[Data extracted from a collection]

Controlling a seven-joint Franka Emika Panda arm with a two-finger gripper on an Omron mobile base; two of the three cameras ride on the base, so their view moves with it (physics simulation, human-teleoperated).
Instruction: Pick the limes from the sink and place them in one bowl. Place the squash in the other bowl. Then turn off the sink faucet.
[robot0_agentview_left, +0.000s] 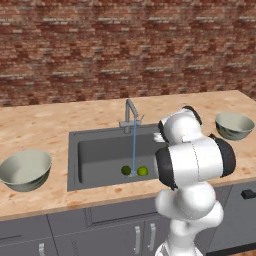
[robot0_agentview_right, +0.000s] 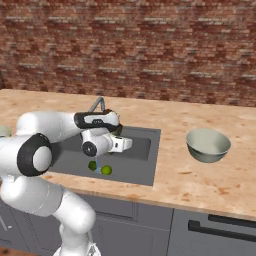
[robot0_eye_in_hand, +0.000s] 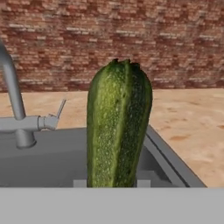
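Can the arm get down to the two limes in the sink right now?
Probably not yet. The tool is shut on the squash, so it has no free grip. The limes lie in the sink basin, nothing covering them.

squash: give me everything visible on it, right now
The long dark green squash has mottled, speckled skin with lengthwise ridges and a blunt, slightly notched end. In the hand view it stands lengthwise up the picture, its lower end at the claw, which is shut on it. It is lifted above the dark grey rectangular sink, touching nothing else. Behind it are the slim grey metal faucet and the brick wall.
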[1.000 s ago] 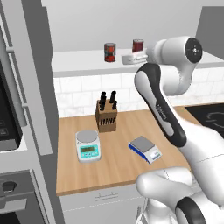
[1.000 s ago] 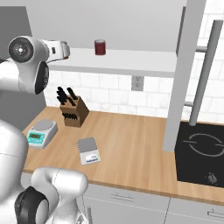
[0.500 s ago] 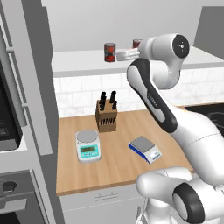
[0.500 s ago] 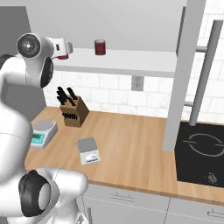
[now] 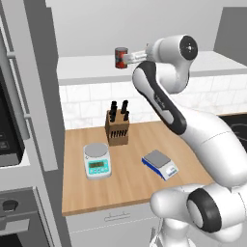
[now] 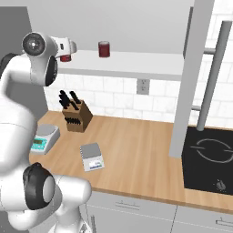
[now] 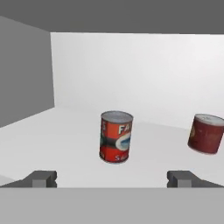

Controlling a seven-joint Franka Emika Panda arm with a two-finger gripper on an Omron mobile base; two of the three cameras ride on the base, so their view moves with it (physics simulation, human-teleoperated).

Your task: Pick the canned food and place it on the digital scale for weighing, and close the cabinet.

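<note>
The canned food stands upright on the white floor of the open cabinet, straight ahead of my gripper and still some way from its tips. The two fingertips stand far apart, open and empty. From the right base view the hand hovers at the shelf's front edge, with the canned food peeking out just under it. The digital scale lies on the wooden counter, also seen as the digital scale. An open cabinet door with its silver bar handle hangs at the right.
A plain maroon can stands to the right of the canned food; it shows as the maroon can and the maroon can. On the counter are a knife block, a white-and-teal scale and a black cooktop.
The arm has swung the hand leftward in the left base view, up to the cabinet shelf, so it now covers the canned food there. The jaws stay wide open.
</note>
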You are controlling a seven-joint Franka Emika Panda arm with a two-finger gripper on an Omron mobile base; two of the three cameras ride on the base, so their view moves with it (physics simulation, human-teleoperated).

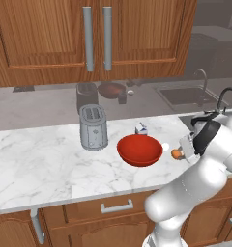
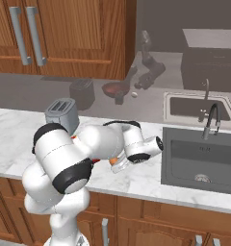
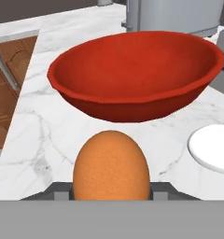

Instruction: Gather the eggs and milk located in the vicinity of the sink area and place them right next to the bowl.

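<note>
Looking into the bright red bowl (image 1: pixel 139 149) from my hand camera, I see it holds nothing, its wide shallow inside bare. It sits on the marble counter (image 1: pixel 40 164), near the toaster (image 1: pixel 93 127). My tool (image 1: pixel 181 153) is clamped on the orange-brown egg (image 3: pixel 111 165), just off the bowl's right side; the fingertips are mostly cut off at the frame's bottom, so I read the grip from the egg between them. The white egg (image 1: pixel 165 146) lies on the counter beside the bowl. The milk (image 1: pixel 141 128) stands just behind the bowl, partly hidden by its rim. My arm hides the bowl in the right base view.
</note>
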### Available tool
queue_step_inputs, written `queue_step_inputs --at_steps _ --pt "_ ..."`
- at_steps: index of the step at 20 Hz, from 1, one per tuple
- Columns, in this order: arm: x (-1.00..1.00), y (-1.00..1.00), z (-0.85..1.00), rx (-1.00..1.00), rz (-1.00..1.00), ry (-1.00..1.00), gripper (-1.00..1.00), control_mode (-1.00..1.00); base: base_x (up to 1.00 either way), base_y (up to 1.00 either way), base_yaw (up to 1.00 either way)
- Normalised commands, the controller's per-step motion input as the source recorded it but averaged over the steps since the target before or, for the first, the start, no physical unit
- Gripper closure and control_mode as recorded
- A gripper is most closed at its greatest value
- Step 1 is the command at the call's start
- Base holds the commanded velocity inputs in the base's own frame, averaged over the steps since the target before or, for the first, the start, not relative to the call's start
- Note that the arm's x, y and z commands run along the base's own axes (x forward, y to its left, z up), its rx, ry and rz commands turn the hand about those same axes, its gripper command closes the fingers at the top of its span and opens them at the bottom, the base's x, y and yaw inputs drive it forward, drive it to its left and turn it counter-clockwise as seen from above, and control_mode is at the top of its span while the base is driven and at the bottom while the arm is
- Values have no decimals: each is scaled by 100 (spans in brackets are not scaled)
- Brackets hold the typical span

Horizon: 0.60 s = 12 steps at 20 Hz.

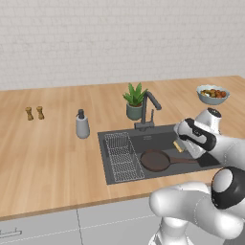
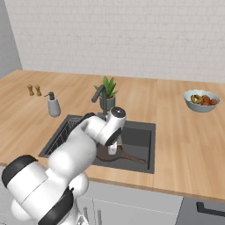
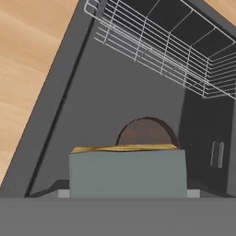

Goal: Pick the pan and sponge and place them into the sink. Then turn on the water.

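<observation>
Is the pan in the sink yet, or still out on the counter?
In. The pan lies flat on the floor of the sink, right of the wire rack, handle pointing toward the robot's right.

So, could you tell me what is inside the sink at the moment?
Inside the sink lie the pan and a wire rack. The gripper holds the sponge above the pan; the arm covers the basin's right part.

Arm bent forward and down, hand [image 1: 181,143] low inside sink [image 1: 108,143], fingers clamped on sponge [image 3: 127,173].
</observation>
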Motion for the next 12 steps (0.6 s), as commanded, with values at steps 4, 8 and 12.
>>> queue_step_inputs --at_steps 4,8,12 --pt "23 0 -24 0 0 1 100 -100 0 0 0" --pt "35 0 -33 0 0 12 100 -100 0 0 0" --pt "44 0 -35 4 0 19 100 -100 0 0 0"
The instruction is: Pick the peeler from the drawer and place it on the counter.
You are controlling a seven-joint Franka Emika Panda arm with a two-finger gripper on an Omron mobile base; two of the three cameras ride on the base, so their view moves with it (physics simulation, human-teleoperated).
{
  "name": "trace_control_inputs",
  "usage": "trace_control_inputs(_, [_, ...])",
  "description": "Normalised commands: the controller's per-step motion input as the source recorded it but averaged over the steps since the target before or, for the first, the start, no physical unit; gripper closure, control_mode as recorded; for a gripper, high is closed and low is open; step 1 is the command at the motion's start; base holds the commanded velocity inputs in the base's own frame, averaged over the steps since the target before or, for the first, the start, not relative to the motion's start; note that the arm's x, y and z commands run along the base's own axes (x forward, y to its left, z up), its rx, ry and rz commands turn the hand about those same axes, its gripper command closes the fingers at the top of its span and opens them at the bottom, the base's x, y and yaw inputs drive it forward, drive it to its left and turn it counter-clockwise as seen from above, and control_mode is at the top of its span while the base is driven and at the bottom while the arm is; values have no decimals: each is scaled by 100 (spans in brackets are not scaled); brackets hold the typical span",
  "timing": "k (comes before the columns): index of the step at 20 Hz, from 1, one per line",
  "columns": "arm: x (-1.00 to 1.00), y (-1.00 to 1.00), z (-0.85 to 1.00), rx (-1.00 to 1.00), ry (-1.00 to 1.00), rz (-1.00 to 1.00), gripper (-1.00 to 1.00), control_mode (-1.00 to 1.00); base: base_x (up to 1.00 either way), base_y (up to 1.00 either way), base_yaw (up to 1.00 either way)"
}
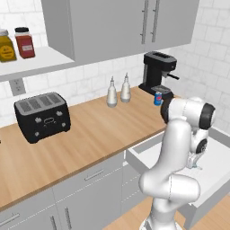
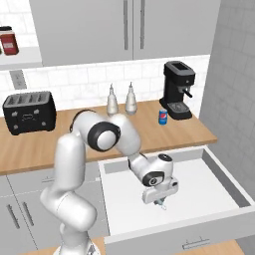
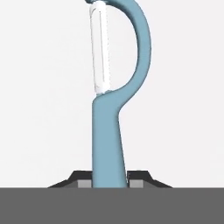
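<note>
Claw (image 3: 109, 183) clamps the peeler (image 3: 109, 144) handle; its blade end points straight away.

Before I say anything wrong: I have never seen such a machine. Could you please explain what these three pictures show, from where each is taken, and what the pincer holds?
This is a rendered kitchen with a white robot arm on a driving base. Two pictures come from cameras on the base, behind the arm to its left and to its right. The third comes from a camera on the hand, looking along the pincer.

The arm reaches down into the open drawer. The pincer is shut on the handle of the light blue peeler, which lies on the white drawer floor.

On the wooden counter stand a black toaster, two shaker bottles, a black coffee machine and a small blue can. Two jars sit on the wall shelf.
</note>
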Motion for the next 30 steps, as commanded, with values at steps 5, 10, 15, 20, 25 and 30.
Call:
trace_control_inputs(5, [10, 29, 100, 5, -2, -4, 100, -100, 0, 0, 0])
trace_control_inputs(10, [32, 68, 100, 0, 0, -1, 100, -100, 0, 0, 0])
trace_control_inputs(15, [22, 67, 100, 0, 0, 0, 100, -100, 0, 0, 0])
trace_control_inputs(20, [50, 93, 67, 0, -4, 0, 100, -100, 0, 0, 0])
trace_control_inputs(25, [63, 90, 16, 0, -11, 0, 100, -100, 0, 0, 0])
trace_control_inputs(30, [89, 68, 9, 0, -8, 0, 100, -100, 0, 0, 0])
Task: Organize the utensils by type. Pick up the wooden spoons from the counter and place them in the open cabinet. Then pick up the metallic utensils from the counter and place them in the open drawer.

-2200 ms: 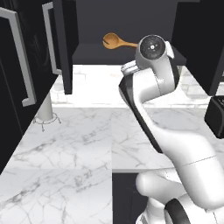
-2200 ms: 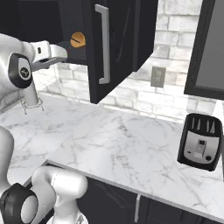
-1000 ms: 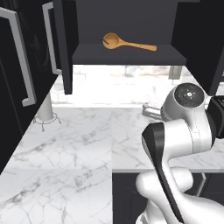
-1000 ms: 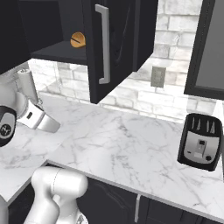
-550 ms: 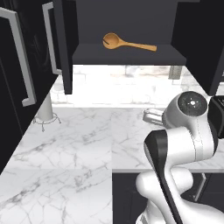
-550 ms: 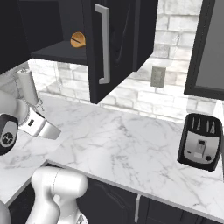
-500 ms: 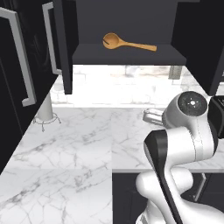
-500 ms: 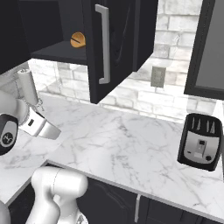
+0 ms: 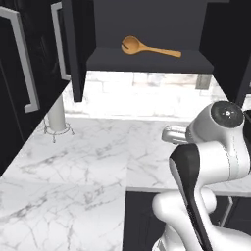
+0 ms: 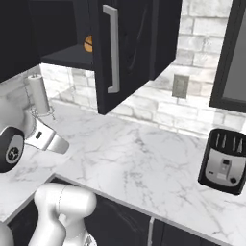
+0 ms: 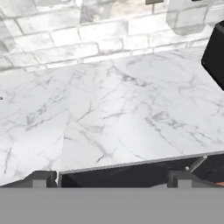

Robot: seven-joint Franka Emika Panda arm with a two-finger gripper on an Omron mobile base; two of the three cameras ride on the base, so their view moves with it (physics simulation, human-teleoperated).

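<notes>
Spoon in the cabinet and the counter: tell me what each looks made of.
Spoon: wood by the look, matte tan-orange all over, no shine. Counter: marble-like stone, white with grey veins and a smooth, faintly glossy face.

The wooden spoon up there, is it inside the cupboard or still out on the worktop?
Inside. The wooden spoon lies flat on the shelf of the open cabinet, above the marble counter.

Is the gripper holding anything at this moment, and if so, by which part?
Nothing is held. In the hand view the gripper is open, its fingertips wide apart with only the counter ahead. One wooden spoon lies on the open cabinet shelf.
</notes>
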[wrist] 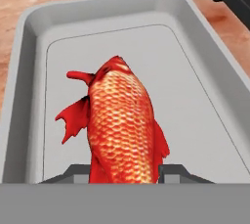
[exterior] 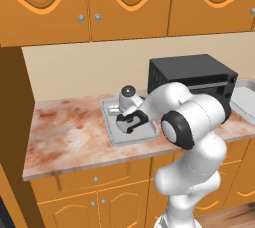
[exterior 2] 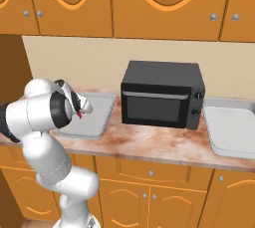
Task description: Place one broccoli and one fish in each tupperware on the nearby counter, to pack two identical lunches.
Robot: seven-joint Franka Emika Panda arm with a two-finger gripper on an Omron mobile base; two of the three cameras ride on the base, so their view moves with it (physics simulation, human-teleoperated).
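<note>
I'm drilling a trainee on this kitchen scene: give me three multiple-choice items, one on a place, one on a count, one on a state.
1. The black microwave oven stands:
A. between the two trays
B. left of both
C. on the floor

2. Shallow grey rectangular trays on the mottled pink-brown stone counter:
A. one
B. two
C. four

3. The red-orange scaly fish is:
A. lying free
B. between the jaws, over the left tray
C. inside the oven

A: trays flank it.
B: left and right tray.
B: hand view shows fingertips beside it.

My fish (wrist: 119,125) looks scaly, glossy orange-red; the tupperware (wrist: 29,37) is smooth matt grey plastic; the bench (exterior: 69,137) is mottled polished stone; cabinets (exterior: 94,197) are wood.
</note>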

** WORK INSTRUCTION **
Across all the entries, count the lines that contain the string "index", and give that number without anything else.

** FINISHED TASK **
2